I have consecrated myself to Christ and religion, and from them I have learned this point,
to be content.  Therefore in the text here,—as we shall see afterwards,—not only divine
truths are a mystery —'great is the mystery of godliness'—but he insists on particular
graces, 'preached to the Gentiles, believed on in the world:'  these are mysteries.
     In Christ, all is mysteries:  two natures, God and man, in one person; mortal and
 immortal; greatness and baseness; infiniteness and finiteness, in one person.
     The church itself is a mystical thing.  For under baseness, under the scorn of the
world, what is hid?  A glorious people.  The state of the church in this world, it is like a
tree that is weather-beaten.  The leaves and fruit are gone, but there is life in the root. 
So, what is the church?  A company of men that are in the world without glory, without
comeliness and beauty; yet notwithstanding, they have life in the root, a hidden life: 
'Our life is hid with Christ, in God,' Col. 3:3.  The church hath a life, but it is a hidden
mystical life, a life under death.  They seem to die to the world, but they are alive. 
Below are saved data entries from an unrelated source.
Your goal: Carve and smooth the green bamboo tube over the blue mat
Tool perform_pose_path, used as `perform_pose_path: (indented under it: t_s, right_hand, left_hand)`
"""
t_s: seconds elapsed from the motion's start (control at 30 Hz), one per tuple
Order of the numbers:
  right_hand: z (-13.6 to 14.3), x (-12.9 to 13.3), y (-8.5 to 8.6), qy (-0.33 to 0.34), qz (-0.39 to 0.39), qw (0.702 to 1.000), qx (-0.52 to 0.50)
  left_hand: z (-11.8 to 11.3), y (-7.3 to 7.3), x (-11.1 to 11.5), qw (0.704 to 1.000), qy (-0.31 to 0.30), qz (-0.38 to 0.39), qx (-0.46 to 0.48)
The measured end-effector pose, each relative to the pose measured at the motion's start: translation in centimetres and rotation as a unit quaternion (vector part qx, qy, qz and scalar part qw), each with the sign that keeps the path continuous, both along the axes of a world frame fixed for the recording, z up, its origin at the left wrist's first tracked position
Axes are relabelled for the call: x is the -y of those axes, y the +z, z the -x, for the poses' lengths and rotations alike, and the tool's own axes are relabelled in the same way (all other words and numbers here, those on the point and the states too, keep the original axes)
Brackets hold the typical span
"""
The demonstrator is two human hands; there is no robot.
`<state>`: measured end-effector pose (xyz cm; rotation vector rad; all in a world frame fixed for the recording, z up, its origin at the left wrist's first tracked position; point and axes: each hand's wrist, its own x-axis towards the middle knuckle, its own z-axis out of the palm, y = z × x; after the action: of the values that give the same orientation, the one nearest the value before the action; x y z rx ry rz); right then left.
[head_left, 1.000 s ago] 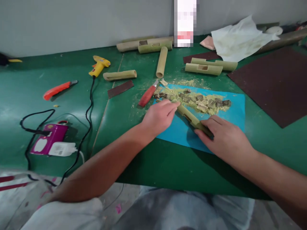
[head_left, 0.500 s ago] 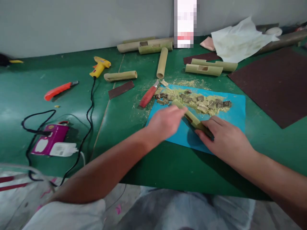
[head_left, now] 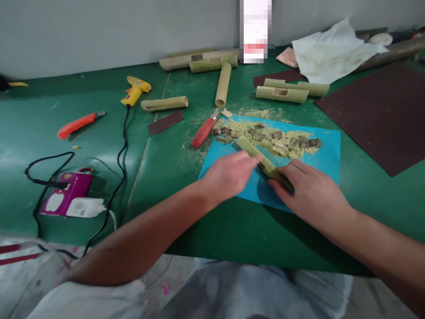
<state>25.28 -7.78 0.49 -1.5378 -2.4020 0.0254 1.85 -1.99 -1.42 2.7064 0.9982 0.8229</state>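
Observation:
A bamboo tube [head_left: 247, 146] with a cut opening slants over the blue sheet [head_left: 323, 173]. My right hand [head_left: 307, 184] is wrapped round its lower right end. My left hand [head_left: 234, 173] is closed, its fingertips at the tube near the opening; whatever they may hold is hidden. Bamboo chips and shavings [head_left: 280, 144] lie on the sheet just beyond the tube. A red-handled knife [head_left: 203, 133] rests at the sheet's upper left corner, close to a small bamboo piece [head_left: 226, 113].
More bamboo tubes [head_left: 223, 84] lie at the back, with a cut pair [head_left: 282, 94] to their right. Leftward are a yellow glue gun [head_left: 136, 92], an orange cutter [head_left: 79, 125] and a purple power strip [head_left: 66, 190] with cords. Brown sheet [head_left: 381, 115] at right.
My left hand has moved slightly along the tube toward my right hand, over the opening. My right hand keeps its hold. The whole view has shifted a little.

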Motion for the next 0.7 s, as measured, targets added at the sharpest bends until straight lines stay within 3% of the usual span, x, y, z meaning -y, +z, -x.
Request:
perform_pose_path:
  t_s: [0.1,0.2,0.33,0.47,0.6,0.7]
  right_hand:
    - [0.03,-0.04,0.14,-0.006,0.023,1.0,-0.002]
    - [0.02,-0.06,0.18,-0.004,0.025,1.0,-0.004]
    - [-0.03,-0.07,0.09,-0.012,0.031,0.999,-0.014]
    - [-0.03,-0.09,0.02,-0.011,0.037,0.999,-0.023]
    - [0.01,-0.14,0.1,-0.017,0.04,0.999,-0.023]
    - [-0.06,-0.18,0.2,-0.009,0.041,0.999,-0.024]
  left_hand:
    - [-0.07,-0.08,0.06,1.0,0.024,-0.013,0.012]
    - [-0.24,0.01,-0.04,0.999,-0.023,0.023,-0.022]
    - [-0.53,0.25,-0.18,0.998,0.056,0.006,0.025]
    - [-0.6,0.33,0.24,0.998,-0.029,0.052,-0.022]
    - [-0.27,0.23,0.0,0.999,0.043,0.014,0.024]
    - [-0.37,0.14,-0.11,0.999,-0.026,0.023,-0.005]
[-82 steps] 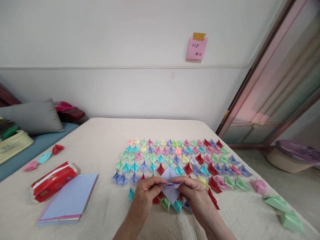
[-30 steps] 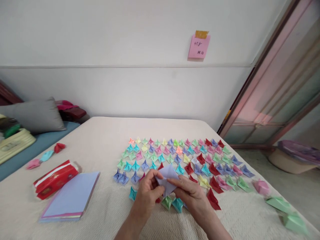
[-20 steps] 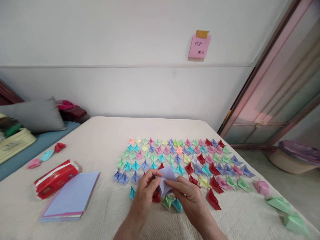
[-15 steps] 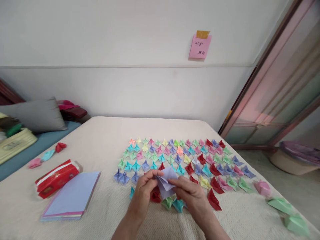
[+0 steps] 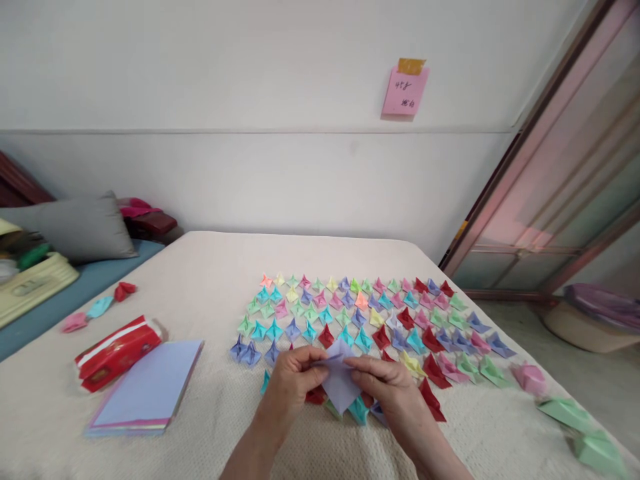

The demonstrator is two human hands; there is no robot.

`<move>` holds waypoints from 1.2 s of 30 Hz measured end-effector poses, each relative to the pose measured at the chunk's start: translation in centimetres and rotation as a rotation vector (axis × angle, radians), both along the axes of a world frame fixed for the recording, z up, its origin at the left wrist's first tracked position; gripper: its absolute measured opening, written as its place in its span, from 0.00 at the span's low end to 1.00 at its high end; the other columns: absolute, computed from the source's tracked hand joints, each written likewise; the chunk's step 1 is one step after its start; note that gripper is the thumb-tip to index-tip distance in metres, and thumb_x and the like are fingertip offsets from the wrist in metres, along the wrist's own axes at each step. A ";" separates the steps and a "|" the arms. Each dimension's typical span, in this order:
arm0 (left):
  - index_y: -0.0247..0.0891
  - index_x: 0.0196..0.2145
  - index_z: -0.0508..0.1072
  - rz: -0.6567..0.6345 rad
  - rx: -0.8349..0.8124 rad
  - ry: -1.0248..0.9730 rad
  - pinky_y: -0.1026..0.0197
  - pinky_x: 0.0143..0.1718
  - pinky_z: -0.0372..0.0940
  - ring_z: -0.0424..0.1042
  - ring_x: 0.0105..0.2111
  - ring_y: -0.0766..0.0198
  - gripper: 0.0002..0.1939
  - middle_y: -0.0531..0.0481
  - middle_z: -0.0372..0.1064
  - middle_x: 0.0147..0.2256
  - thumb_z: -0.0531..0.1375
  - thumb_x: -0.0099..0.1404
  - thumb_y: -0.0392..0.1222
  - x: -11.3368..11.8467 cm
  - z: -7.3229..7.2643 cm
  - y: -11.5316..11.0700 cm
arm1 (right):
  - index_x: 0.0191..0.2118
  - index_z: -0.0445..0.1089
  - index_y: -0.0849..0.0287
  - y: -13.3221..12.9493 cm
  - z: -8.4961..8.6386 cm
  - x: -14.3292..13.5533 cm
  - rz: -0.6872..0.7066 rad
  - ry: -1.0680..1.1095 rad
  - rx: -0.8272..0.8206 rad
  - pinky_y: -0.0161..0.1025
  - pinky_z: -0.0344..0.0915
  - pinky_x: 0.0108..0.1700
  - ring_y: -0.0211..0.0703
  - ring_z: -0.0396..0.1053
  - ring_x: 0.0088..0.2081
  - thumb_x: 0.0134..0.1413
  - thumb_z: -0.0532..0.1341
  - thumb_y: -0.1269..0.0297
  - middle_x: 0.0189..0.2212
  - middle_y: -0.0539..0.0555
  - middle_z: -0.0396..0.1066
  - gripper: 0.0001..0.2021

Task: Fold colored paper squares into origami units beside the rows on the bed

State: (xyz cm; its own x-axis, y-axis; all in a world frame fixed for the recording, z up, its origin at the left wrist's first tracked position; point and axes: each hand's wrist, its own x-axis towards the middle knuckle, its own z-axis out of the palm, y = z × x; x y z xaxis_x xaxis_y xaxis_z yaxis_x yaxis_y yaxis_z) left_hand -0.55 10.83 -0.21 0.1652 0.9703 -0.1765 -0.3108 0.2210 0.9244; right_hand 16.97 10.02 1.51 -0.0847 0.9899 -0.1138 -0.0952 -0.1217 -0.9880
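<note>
A pale purple sheet of origami paper (image 5: 342,387), folded into a diamond shape, is held up above the table between both hands. My left hand (image 5: 293,383) pinches its left side between thumb and fingers. On the opposite side, my right hand (image 5: 385,387) grips the upper right edge the same way. Beneath and behind the hands lie rows of small folded paper boats (image 5: 325,313) in red, blue, green, yellow, pink and purple. Several of those nearest me are partly hidden by the hands and the sheet.
At left, a stack of coloured paper (image 5: 150,387) lies beside a red tissue pack (image 5: 117,352). Small folded pieces (image 5: 100,307) sit beyond it. Pink and green folded papers (image 5: 565,412) line the right edge. A pink note (image 5: 406,92) is taped to the wall.
The purple paper has turned so its flat diamond face shows, where separate flaps stood out before. Both hands still pinch it. The view has shifted slightly.
</note>
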 end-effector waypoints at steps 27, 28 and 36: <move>0.35 0.22 0.76 0.072 0.138 0.088 0.68 0.21 0.55 0.64 0.18 0.70 0.08 0.53 0.67 0.17 0.58 0.55 0.34 -0.2 0.4 -0.1 | 0.30 0.82 0.51 0.1 0.3 1.4 0.138 -0.065 0.167 0.36 0.54 0.30 0.38 0.60 0.26 0.49 0.62 0.68 0.21 0.48 0.61 0.09; 0.35 0.22 0.75 0.074 0.147 0.103 0.69 0.21 0.55 0.64 0.18 0.70 0.08 0.53 0.67 0.17 0.57 0.54 0.33 -0.2 0.5 -0.1 | 0.30 0.82 0.51 0.2 0.4 1.4 0.148 -0.071 0.172 0.36 0.54 0.30 0.38 0.60 0.27 0.50 0.62 0.68 0.21 0.48 0.61 0.09; 0.35 0.25 0.73 0.001 0.172 0.160 0.70 0.16 0.49 0.54 0.14 0.74 0.05 0.59 0.59 0.14 0.58 0.57 0.34 -0.2 1.7 -0.7 | 0.32 0.81 0.51 0.3 0.1 1.5 0.161 -0.136 0.208 0.36 0.54 0.31 0.38 0.61 0.28 0.50 0.60 0.70 0.23 0.49 0.62 0.12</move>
This is excellently and theoretically followed by St Paul:  'As dying, and yet we live;
as poor, yet making many rich,' 2 Cor. 6:9.  A strange kind of people; poor and rich,
living and dying, glorious and base.  Yet this is the state of the church here in this
world.  They are an excellent people, but they are veiled under infirmities of their
own, and the disgraces and persecutions of the world.  So we see both the doctrine
itself, and the graces, and the head of the church, and the church itself, are nothing
but mysteries.
                                                                                           Richard Sibbes, D.D.